L'errore da non fare
Non congelare il Prosecco in freezer, neanche per pochi minuti. Il freddo eccessivo altera l'aroma e la schiuma, rendendolo piatto e piuttosto sgradevole. Allo stesso modo, non versare il vino in bicchieri puliti con detergente residuo: anche una minima traccia di grasso o sapone distrugge le bollicine. Sciacqua sempre con acqua pulita e asciuga bene i bicchieri prima di usarli. Infine, non tenere aperta la bottiglia troppo a lungo: il Prosecco si stanca subito, le bollicine fuggono e il vino diventa meno frizzante e meno piacevole.
I nostri consigli
- Conserva la bottiglia in frigorifero dopo l'apertura con un tappo da spumante, non il tappo originale che non chiude bene. Dura 2-3 giorni se ben sigillata.
- Il Prosecco Superiore di Conegliano Valdobbiadene è riconosciuto da disciplinare DOCG: controlla l'etichetta che reciti «Denominazione di Origine Controllata e Garantita» e la zona geografica di produzione. Non tutti gli spumanti italiani sono Prosecco.
- Abbina il Prosecco a piatti leggeri: spaghetti al pesce, risotto ai funghi, insalata di mare, frittura di verdure.

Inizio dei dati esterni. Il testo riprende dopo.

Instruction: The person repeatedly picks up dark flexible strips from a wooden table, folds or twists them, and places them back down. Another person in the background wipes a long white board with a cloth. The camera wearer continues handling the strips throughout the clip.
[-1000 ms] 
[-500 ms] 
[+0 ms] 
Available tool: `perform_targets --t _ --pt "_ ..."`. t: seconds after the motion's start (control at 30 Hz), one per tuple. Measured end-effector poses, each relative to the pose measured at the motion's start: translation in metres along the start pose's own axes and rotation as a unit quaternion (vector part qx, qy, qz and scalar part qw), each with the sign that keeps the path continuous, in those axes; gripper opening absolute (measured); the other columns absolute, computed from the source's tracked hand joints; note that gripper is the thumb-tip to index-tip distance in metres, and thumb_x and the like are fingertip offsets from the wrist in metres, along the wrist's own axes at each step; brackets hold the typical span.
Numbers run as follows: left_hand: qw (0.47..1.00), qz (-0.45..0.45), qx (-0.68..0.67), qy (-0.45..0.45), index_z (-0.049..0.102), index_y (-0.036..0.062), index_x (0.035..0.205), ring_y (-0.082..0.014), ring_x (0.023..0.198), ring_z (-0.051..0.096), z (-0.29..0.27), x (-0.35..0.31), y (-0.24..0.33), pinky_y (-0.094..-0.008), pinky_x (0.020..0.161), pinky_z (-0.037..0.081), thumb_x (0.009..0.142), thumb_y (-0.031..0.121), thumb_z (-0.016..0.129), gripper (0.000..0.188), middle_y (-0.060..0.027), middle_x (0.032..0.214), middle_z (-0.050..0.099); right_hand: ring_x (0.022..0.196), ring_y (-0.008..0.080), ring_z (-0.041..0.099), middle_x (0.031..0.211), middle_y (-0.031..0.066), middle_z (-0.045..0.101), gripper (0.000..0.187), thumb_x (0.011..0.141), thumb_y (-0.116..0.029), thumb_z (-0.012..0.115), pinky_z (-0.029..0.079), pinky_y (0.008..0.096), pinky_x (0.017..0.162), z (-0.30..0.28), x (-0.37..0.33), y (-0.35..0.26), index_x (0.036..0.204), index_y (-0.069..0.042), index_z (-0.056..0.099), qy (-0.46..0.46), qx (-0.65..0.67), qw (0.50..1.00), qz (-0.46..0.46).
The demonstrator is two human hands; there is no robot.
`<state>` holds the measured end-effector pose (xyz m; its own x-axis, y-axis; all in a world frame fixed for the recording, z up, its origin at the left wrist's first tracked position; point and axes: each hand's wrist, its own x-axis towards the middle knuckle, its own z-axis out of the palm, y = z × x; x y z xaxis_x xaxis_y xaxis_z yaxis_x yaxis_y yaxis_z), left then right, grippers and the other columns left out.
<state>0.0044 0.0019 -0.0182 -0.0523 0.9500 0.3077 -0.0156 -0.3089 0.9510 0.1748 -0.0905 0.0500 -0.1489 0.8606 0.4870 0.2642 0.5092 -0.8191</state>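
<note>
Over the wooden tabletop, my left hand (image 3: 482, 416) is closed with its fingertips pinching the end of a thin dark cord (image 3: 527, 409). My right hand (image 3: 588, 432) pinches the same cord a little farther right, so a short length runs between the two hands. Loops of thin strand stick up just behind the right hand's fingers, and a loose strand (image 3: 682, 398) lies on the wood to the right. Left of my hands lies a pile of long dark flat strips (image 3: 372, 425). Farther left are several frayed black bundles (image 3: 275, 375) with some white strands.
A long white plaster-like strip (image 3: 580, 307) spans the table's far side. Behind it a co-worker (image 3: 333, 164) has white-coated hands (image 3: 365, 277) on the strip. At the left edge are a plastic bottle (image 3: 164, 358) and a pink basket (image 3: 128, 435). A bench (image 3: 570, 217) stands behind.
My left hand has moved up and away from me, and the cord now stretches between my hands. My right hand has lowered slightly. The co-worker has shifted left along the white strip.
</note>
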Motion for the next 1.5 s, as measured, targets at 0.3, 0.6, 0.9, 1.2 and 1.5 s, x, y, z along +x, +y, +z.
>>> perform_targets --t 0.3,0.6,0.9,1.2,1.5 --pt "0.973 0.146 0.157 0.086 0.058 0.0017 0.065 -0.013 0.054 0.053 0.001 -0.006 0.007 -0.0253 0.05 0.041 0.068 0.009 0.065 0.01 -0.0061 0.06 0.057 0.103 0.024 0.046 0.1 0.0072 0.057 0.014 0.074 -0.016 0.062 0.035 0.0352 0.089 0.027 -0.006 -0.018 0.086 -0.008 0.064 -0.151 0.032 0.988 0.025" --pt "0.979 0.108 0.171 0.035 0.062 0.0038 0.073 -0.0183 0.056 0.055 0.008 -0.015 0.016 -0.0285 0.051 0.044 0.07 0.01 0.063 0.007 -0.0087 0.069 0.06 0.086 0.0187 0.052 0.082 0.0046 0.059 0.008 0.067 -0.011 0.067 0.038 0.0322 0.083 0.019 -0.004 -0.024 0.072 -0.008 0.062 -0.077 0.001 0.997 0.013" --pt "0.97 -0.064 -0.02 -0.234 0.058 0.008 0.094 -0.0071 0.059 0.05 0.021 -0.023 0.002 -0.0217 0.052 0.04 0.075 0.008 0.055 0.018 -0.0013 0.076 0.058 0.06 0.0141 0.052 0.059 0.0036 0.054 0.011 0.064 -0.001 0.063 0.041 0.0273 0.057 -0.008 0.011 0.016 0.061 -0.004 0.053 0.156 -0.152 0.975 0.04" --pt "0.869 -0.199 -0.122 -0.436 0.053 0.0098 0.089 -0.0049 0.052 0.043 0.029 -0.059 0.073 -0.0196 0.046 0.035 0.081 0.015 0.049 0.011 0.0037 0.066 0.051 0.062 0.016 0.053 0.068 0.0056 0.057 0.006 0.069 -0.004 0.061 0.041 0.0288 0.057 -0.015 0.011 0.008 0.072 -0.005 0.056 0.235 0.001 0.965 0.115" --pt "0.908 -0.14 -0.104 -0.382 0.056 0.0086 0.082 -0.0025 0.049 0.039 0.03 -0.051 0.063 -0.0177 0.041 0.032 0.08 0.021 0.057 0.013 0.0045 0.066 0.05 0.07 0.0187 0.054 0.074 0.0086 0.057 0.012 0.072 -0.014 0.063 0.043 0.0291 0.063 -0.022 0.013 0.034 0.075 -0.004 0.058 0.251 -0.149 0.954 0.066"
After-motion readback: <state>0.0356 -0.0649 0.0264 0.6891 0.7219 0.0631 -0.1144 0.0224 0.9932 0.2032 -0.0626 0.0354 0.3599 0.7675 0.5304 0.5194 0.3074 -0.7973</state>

È perfetto anche accanto a formaggi molli, burro e salatini durante l'aperitivo.
- Se preferisci un profilo più secco, scegli «Brut» o «Extra Dry». Se ami un tocco di dolcezza, opta per «Dry». Leggi sempre l'etichetta per capire il residuo zuccherino.
Quando prepararla
Il Prosecco è perfetto tutto l'anno, ma eccelle come aperitivo in primavera e estate, quando il calore richiede un vino fresco e leggero. È ideale per brindisi durante festività, compleanni e cene informali. In autunno e inverno rimane una scelta elegante se servito in un momento pomeridiano o per iniziare una cena importante.
Domande frequenti
- Che differenza c'è tra Prosecco e Prosecco Superiore? Il Prosecco Superiore viene da zone geografiche ristrette e disciplinare più rigida: maggiore controllo sulla qualità, invecchiamento minimo più lungo e risultato più elegante. Il semplice Prosecco è DOC, non DOCG.

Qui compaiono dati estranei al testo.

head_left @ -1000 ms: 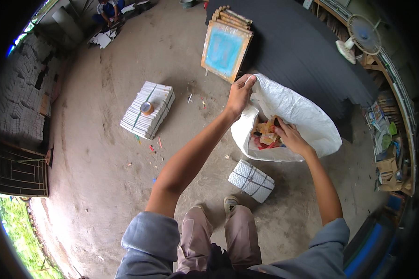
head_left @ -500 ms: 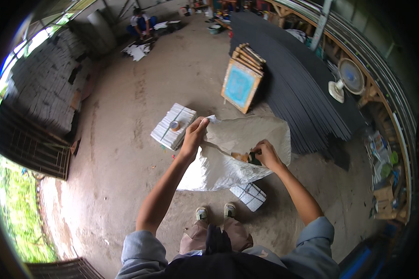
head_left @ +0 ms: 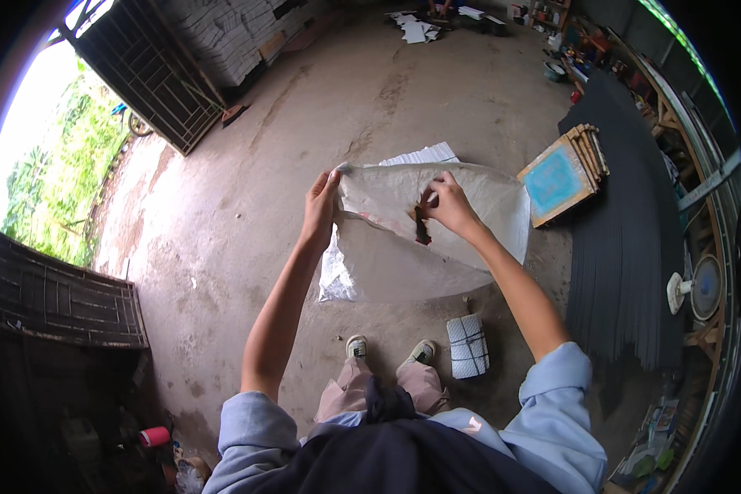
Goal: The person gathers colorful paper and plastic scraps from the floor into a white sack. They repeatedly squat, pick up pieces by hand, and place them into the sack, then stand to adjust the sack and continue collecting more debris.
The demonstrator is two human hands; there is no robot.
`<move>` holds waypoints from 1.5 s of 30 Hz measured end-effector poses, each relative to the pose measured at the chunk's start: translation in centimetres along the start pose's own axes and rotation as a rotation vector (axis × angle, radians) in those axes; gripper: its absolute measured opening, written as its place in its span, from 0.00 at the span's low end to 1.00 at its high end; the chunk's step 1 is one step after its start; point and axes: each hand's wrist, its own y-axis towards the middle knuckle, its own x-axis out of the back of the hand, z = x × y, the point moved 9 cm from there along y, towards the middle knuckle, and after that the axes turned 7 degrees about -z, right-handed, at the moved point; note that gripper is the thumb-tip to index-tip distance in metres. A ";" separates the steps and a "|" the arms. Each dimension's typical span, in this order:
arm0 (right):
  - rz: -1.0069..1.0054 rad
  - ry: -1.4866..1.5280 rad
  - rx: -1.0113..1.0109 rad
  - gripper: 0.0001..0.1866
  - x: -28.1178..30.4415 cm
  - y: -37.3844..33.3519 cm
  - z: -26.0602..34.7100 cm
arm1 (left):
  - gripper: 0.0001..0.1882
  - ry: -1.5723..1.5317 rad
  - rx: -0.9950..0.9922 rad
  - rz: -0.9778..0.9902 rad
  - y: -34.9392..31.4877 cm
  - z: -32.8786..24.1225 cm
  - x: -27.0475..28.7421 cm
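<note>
1. The left hand [head_left: 321, 202] is clamped on the left corner of a wide, white plastic sack [head_left: 428, 280], stretched over the grey concrete floor [head_left: 214, 272].
2. Inside its mouth, the right hand [head_left: 430, 200] bunches its fingers at a dark, narrow scrap [head_left: 421, 228]; I cannot tell whether they grip it.

I see a creased white sack [head_left: 403, 272], slack-walled | held aloft, twelve o'clock | mouth open, shiny crumpled corner at its eight o'clock | dark-and-brown scraps [head_left: 421, 228], red at the bottom, mid-mouth
</note>
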 end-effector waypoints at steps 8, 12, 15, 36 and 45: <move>0.331 -0.023 0.230 0.09 -12.5 5.5 10.5 | 0.11 -0.192 -0.020 -0.132 0.7 -1.7 11.4; 0.258 -0.167 0.349 0.07 -16.1 7.2 14.8 | 0.11 -0.215 0.017 -0.063 2.2 -0.9 16.2; 0.328 0.074 -0.066 0.05 -18.7 8.5 16.2 | 0.11 -0.152 0.020 -0.019 2.3 -1.0 17.7; 0.035 -0.436 -0.151 0.22 -29.8 18.3 11.0 | 0.14 0.066 -0.087 -0.447 9.5 -3.7 36.0; 0.198 0.169 -0.820 0.34 -41.6 21.6 -12.1 | 0.09 0.028 -0.189 -0.825 19.2 -0.7 42.2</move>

- Per quanto tempo posso conservare una bottiglia di Prosecco chiusa? Il Prosecco è un vino da bere giovane. Conservalo in una cantina fresca e al buio per massimo 1-2 anni. Non è un vino da invecchiamento.
- Quale uva viene usata per il Prosecco? L'uva principale è la Glera, coltivata da secoli nel Veneto. Fornisce le note fruttate e floreali caratteristiche.
- Il Prosecco contiene solfiti? Sì, come tutti i vini. I solfiti sono conservanti naturali aggiunti durante la vinificazione per proteggere il vino dall'ossidazione e dai batteri.
- Posso bere Prosecco se sono incinta? No, contiene alcol. Qualsiasi quantità di alcol in gravidanza è potenzialmente dannosa per il feto, secondo le linee guida internazionali di prevenzione.